Jay Gratz: First let me remind you that it’s net debt if you look through the definition, which means you subtract off the cash balance. And our expectation is that we will take working capital down and the numbers in that agreement, we believe at this point that we have a – we’ll be able to stay inside of that.

 

(Torey Millazzo): OK. Great, sorry, that was my misunderstanding and I appreciate you clarifying that. Thank you.

 

Operator: Mr. Novich, there are no further questions at this time. I would like to turn the call back over to you for any closing remarks.

 

Neil Novich: OK. Thank you very much for joining us today. As usual, Terry Rogers is available here in the office for follow up questions. Thanks very much.

 

Operator: This does conclude today’s conference call. We appreciate your participation, you may disconnect at this time.

END

Important Information

In connection with the proposed merger, Ryerson plans to file with the Securities and Exchange Commission (the “SEC”) a preliminary proxy statement and a definitive proxy statement. The definitive proxy statement in connection with the proposed merger will be mailed to the stockholders of Ryerson. Stockholders of Ryerson are urged to read the proxy statement relating to the merger and other relevant materials when they become available because they will contain important information about the merger and Ryerson.


Security holders may obtain a free copy of the proxy statement and any other relevant documents (when available) that Ryerson files with the SEC at the SEC’s web site at http://www.sec.gov. The definitive proxy statements and these other documents may be accessed at www.ryerson.com or obtained free from Ryerson by directing a request to Ryerson Inc., ATTN: Investor Relations, 2621 West 15th Place, Chicago, IL 60608.

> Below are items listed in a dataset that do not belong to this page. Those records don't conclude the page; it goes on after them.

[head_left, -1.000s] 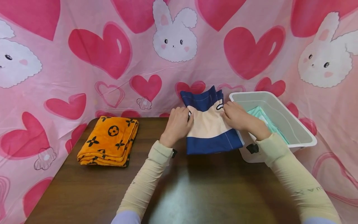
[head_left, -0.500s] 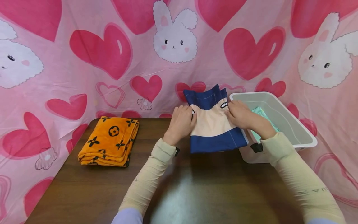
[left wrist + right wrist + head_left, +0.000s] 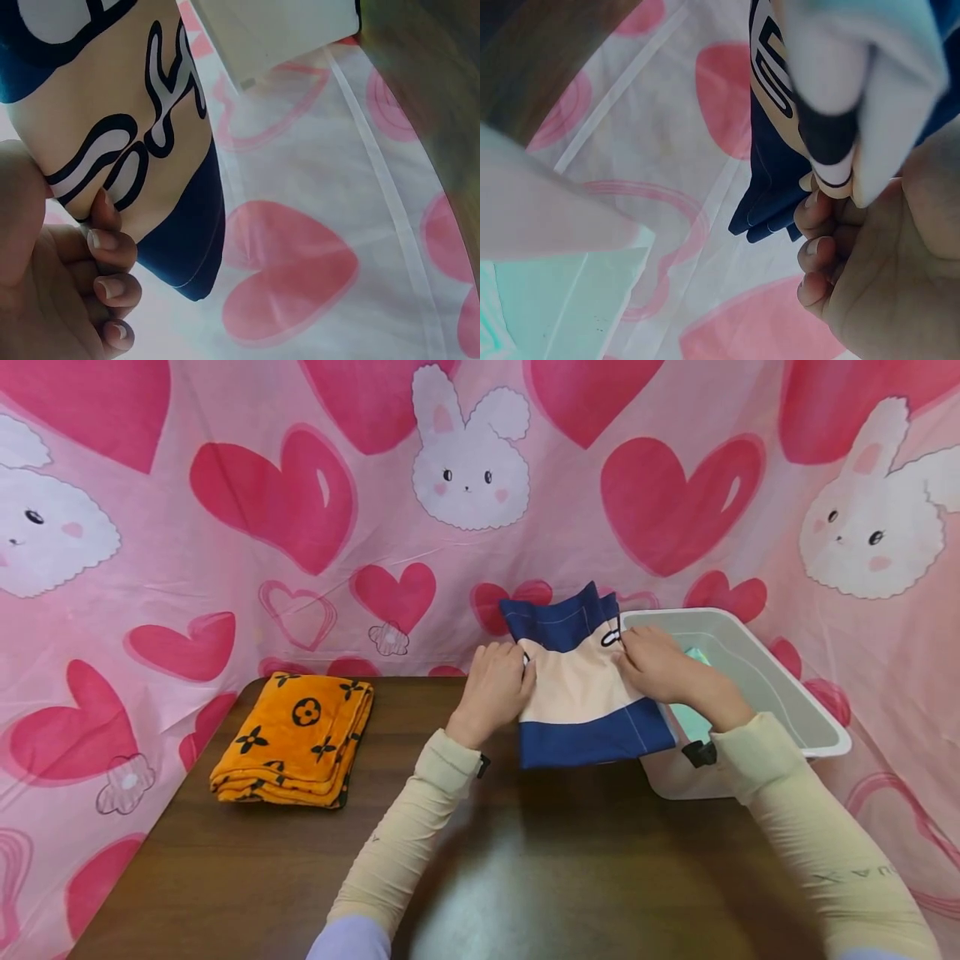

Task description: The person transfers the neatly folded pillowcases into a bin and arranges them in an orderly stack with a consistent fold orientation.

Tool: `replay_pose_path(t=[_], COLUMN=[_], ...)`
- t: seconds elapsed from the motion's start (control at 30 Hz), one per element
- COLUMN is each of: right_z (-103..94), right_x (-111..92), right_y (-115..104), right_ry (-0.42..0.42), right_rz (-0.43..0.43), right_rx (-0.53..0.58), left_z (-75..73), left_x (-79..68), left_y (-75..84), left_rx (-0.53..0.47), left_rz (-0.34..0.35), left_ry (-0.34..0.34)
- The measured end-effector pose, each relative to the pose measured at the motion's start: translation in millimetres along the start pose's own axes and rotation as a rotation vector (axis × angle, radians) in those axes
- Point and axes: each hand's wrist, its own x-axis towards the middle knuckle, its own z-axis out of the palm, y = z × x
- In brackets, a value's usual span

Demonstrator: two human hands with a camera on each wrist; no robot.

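A folded navy and cream cloth (image 3: 577,685) is held up over the back of the table, just left of the bin. My left hand (image 3: 495,689) pinches its left edge; in the left wrist view the fingers (image 3: 112,247) curl at the cream band, which carries black-outlined white lettering. My right hand (image 3: 671,672) pinches the opposite edge, near the bin's rim. In the right wrist view several layers gather at the fingertips (image 3: 815,246). The grey-white plastic bin (image 3: 795,693) stands at the right with a mint-green folded cloth (image 3: 693,722) inside, partly hidden behind my right wrist.
An orange folded blanket (image 3: 292,739) with black flower motifs lies on the left of the dark wooden table (image 3: 480,877). Pink fabric (image 3: 315,610) printed with hearts and rabbits hangs behind and around the table.
Both hands have carried the navy and cream cloth a little to the right, toward the bin. The orange blanket and the bin stay in place.
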Motion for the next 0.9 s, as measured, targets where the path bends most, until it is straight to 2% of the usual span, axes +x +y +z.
replay_pose_path(t=[0.4, 0.9], right_z=[-7.5, -16.2], right_x=[-2, -7], right_y=[4, 18], right_ry=[0.019, 0.033], right_rz=[-0.005, 0.033], right_rx=[-0.012, 0.010], left_z=[2.7, 6.8], left_x=[5.6, 14.9], left_y=[3.6, 8.6], left_rx=[-0.023, -0.050], left_rz=[0.001, -0.014], left_ry=[0.007, -0.007])
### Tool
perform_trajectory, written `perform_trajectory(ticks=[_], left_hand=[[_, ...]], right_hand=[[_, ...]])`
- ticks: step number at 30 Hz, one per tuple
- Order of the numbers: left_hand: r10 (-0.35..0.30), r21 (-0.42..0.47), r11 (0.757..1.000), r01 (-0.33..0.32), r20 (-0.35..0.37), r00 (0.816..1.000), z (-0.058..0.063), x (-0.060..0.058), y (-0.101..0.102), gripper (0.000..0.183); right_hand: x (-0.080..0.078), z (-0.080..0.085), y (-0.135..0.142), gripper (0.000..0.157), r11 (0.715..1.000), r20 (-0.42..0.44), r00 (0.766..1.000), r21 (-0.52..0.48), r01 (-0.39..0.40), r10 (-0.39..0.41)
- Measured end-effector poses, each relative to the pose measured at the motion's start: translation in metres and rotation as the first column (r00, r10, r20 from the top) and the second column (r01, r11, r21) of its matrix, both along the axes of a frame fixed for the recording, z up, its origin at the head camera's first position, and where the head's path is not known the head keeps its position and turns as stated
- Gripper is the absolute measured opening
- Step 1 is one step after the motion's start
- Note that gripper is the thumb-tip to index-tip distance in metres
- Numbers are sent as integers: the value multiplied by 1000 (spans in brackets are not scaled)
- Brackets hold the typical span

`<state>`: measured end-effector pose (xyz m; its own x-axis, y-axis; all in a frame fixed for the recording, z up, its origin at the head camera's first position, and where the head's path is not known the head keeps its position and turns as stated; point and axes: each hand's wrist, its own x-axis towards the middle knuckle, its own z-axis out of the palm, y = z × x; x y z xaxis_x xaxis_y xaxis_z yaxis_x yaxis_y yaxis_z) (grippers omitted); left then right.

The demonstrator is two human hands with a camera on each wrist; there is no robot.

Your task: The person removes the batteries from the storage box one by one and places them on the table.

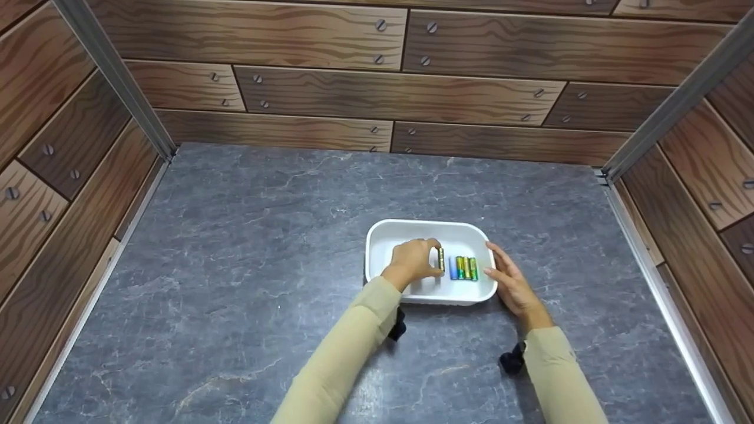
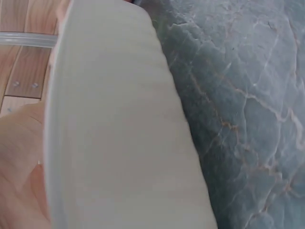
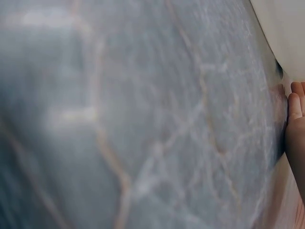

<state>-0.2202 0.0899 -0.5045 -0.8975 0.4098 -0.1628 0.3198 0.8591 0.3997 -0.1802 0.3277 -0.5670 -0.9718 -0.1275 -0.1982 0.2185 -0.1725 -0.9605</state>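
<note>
My left hand reaches into a white plastic tray and pinches a battery between thumb and fingers. Right of it, several batteries lie side by side in a row: a blue one at the left end and green-and-gold ones beside it. My right hand holds the tray's right rim, its thumb at the edge. In the left wrist view the outer tray wall covers most of the left hand. Only part of the right hand shows in the right wrist view.
The tray stands on a grey marbled tabletop. Wood-patterned panels rise at the back and both sides, with metal rails at the corners. A black wrist device sits at each sleeve cuff.
</note>
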Motion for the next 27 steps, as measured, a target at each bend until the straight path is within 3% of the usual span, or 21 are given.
perform_trajectory(ticks=[9,18,23,27], left_hand=[[-11,21,1000,11,-28,1000,11,5,-19,55],[-32,41,998,37,-117,993,15,9,-41,56],[-38,88,995,54,-174,984,18,12,-55,55],[-11,138,990,34,-164,986,21,14,-67,54]], right_hand=[[0,1,0,59,1000,24,1000,2,11,-11],[0,1,0,59,1000,25,1000,-7,10,-10],[0,0,0,59,1000,29,999,5,14,-14],[0,0,0,59,1000,24,1000,3,17,-17]])
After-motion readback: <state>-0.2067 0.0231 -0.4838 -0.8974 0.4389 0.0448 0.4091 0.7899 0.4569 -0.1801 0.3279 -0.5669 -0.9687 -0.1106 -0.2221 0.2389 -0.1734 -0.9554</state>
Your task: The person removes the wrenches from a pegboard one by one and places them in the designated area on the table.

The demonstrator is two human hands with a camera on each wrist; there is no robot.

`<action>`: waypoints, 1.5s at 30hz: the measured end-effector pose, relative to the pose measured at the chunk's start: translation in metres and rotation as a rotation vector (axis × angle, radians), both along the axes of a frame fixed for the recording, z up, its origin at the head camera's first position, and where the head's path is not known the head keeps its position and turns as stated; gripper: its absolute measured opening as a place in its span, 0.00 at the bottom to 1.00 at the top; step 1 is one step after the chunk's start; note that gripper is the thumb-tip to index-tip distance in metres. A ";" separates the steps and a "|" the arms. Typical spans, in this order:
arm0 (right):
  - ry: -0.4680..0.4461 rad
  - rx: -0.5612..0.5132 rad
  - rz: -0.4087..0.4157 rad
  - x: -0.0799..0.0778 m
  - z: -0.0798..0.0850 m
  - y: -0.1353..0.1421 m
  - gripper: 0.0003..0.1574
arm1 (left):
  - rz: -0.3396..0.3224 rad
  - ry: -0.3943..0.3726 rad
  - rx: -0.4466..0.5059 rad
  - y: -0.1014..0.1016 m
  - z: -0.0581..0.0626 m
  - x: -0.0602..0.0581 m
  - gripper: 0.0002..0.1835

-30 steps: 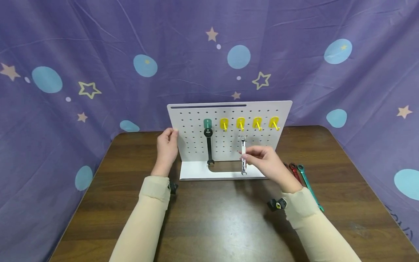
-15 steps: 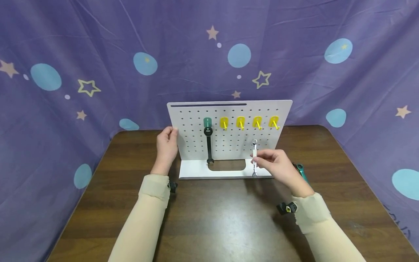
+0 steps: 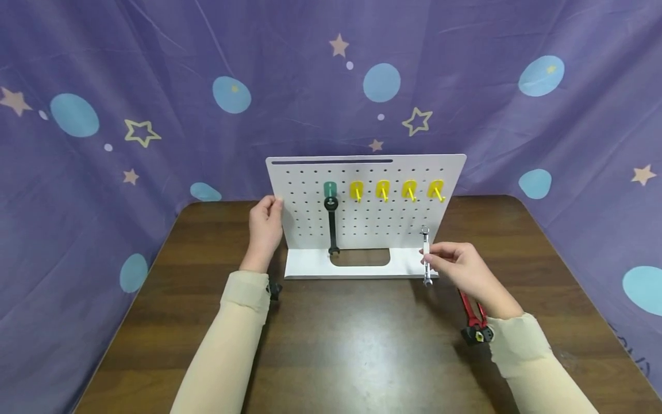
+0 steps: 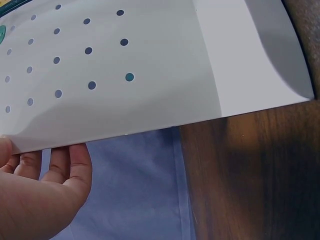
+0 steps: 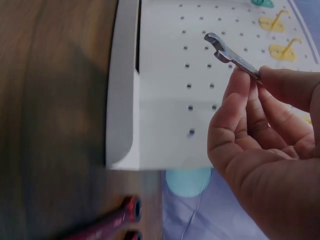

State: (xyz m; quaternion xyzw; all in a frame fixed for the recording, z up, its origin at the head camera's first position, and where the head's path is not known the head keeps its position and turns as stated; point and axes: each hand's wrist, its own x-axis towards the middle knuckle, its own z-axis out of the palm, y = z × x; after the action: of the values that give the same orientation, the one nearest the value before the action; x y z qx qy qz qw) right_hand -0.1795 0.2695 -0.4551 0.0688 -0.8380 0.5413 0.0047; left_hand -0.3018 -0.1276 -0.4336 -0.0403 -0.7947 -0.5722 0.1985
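A silver combination wrench [image 3: 426,271] is held upright by my right hand [image 3: 465,270], pinched between thumb and fingertips at mid-handle. It stands before the lower right corner of a white pegboard [image 3: 305,264], and its open end [image 5: 217,45] shows in the right wrist view. My left hand [image 3: 265,233] grips the board's left edge, fingers [image 4: 60,165] behind and thumb in front. On the board a black wrench [image 3: 332,227] hangs from a green hook [image 3: 330,188]. Yellow hooks, among them the leftmost yellow hook [image 3: 357,190], run in a row to its right, with nothing hung on them.
Red wrenches [image 5: 112,220] lie on the brown table [image 3: 331,345] to the right of the board, partly hidden by my right forearm in the head view. A purple patterned curtain [image 3: 289,109] hangs behind the table.
My right hand has moved rightward and slightly down with the silver wrench, from before the middle hooks to the board's right end. My left hand keeps its grip on the board edge.
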 end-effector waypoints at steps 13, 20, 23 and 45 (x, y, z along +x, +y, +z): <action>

Certain Information Regarding Participants

Ryerson, its directors and executive officers may be deemed to be participants in the solicitation of the Company’s security holders in connection with the proposed merger. Security holders may obtain information regarding the names, affiliations and interests of such individuals in the Company’s proxy statement in connection with its 2007 annual meeting of stockholders, which was filed with the SEC on July 31, 2007. To the extent holdings of the Company’s equity securities have changed since the amounts reflected in such proxy statement, such changes have been reflected on Statements of Change in Ownership on Form 4 filed with the SEC.